### Exercise instructions
Retype the whole listing exactly.

### Dataset content
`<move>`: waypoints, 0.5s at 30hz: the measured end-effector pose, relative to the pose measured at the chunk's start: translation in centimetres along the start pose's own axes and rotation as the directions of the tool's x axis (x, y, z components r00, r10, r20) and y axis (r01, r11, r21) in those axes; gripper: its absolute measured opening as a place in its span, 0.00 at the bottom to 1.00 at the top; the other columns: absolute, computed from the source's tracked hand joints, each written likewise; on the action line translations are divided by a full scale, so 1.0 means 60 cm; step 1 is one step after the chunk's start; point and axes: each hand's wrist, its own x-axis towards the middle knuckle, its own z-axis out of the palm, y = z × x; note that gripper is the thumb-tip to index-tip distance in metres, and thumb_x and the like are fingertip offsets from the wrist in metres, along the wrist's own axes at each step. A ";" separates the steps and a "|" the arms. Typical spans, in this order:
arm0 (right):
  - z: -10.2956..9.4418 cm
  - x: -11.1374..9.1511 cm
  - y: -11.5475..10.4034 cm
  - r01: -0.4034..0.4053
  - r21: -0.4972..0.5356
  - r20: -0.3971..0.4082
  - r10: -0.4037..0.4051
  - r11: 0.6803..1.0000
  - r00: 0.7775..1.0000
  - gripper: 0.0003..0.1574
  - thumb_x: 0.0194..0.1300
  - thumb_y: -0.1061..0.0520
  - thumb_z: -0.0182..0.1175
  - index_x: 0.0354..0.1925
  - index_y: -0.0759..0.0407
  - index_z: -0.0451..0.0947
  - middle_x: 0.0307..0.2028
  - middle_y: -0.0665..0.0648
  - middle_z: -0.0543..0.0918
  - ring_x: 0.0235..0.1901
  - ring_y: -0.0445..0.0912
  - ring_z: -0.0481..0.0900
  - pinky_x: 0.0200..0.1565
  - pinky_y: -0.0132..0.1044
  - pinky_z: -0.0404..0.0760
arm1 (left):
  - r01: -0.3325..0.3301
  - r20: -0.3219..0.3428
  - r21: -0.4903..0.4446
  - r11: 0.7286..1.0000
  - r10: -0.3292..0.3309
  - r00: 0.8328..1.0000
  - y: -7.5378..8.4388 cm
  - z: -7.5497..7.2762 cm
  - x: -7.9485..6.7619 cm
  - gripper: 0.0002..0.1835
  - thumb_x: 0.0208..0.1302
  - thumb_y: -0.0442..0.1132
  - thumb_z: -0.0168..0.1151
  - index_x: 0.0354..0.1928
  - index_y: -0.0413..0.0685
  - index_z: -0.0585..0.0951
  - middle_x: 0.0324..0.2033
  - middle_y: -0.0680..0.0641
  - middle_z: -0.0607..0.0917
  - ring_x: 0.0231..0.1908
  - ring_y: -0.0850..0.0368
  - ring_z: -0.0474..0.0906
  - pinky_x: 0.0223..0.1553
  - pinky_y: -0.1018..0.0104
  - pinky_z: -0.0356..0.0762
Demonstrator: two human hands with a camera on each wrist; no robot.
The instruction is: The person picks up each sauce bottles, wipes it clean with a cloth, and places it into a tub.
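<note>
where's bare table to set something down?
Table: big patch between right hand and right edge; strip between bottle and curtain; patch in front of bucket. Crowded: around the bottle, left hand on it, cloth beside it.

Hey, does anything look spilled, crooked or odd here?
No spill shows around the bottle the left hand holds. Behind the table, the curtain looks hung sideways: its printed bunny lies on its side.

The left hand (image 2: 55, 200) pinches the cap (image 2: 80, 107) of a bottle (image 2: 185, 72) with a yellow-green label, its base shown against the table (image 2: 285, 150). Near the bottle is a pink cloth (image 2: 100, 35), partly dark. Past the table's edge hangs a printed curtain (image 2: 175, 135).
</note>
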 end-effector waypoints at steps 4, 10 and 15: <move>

### Result of this exercise
`<move>`: waypoints, 0.5s at 30hz: the measured end-effector pose, relative to the pose measured at the chunk's start: translation in centimetres along the start pose's own axes and rotation as the directions of the tool's x axis (x, y, z components r00, r10, r20) and y axis (r01, r11, r21) in those axes; gripper: its absolute measured opening as a place in its span, 0.00 at the bottom to 1.00 at the top; the other columns: absolute, computed from the source's tracked hand joints, each written likewise; on the action line translations are divided by a full scale, so 1.0 means 60 cm; step 1 is one step after the chunk's start; point and axes: each hand's wrist, its own x-axis towards the middle knuckle, its own z-axis out of the palm, y = z × x; note that gripper is the thumb-tip to index-tip distance in metres, and thumb_x and the like are fingertip offsets from the wrist in metres, along the wrist's own axes at each step. A ";" separates the steps and a "|" the arms. Typical spans, in this order:
arm0 (right):
  - z: -10.2956..9.4418 cm
  - x: -11.1374..9.1511 cm
  - y: -11.5475..10.4034 cm
  - r01: -0.4034..0.4053
  - r21: -0.4972..0.5356
  - r20: -0.3971..0.4082
  - r10: -0.4037..0.4051
  - r11: 0.6803..1.0000
  - r00: 0.7775..1.0000
  - gripper: 0.0003..0.1574
  - thumb_x: 0.0194..0.1300
  - thumb_y: -0.1061..0.0520
  - thumb_z: -0.0182..0.1175
  - index_x: 0.0354..0.1925
  - index_y: -0.0759..0.0407
  - index_z: -0.0451..0.0947
  - middle_x: 0.0307..0.2028
  - middle_y: -0.0665..0.0648
  - middle_z: -0.0543..0.0918
  - ring_x: 0.0235..0.1901
  - ring_y: -0.0445..0.0912
  - ring_z: -0.0481..0.0900
  - pinky_x: 0.0200..0.1565
  - pinky_y: -0.0132..0.1044
  - pinky_z: -0.0404..0.0760
arm1 (left):
  - r01: -0.3325..0.3301
  - r20: -0.3219..0.3428
  - r21: -0.4903..0.4446
  - r11: 0.7286..1.0000
  - r10: -0.3292..0.3309
  - r00: 0.8328..1.0000
  - y: -7.5378..8.4388 cm
  - z: -7.5497..7.2762 cm
  - x: -7.9485..6.7619 cm
  - gripper: 0.0002..0.1835
  - thumb_x: 0.0208..0.1302
  - thumb_y: -0.0442..0.1132
  - thumb_z: -0.0168..0.1151
  - index_x: 0.0354..0.1928
  - index_y: -0.0413..0.0685
  - index_z: -0.0585..0.0951
  - middle_x: 0.0324..0.2033
  - middle_y: -0.0680..0.0641
  - middle_z: -0.0607..0.0917
  - ring_x: 0.0231..0.1908
  - ring_y: -0.0850..0.0368
  - ring_z: -0.0474..0.0906
  - pinky_x: 0.0223..0.1553
  - pinky_y: -0.1018..0.0104
  - pinky_z: -0.0356..0.0762
Demonstrator: two human hands with a camera on each wrist; no robot.
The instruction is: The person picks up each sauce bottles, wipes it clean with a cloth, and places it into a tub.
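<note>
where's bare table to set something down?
Table: big patch between right hand and right edge; strip between bottle and curtain; patch in front of bucket. Crowded: around the bottle, left hand on it, cloth beside it.

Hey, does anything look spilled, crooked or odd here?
No spill shows around the bottle the left hand holds. Behind the table, the curtain looks hung sideways: its printed bunny lies on its side.

The left hand (image 2: 55, 200) pinches the cap (image 2: 80, 107) of a bottle (image 2: 185, 72) with a yellow-green label, its base shown against the table (image 2: 285, 150). Near the bottle is a pink cloth (image 2: 100, 35), partly dark. Past the table's edge hangs a printed curtain (image 2: 175, 135).
</note>
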 end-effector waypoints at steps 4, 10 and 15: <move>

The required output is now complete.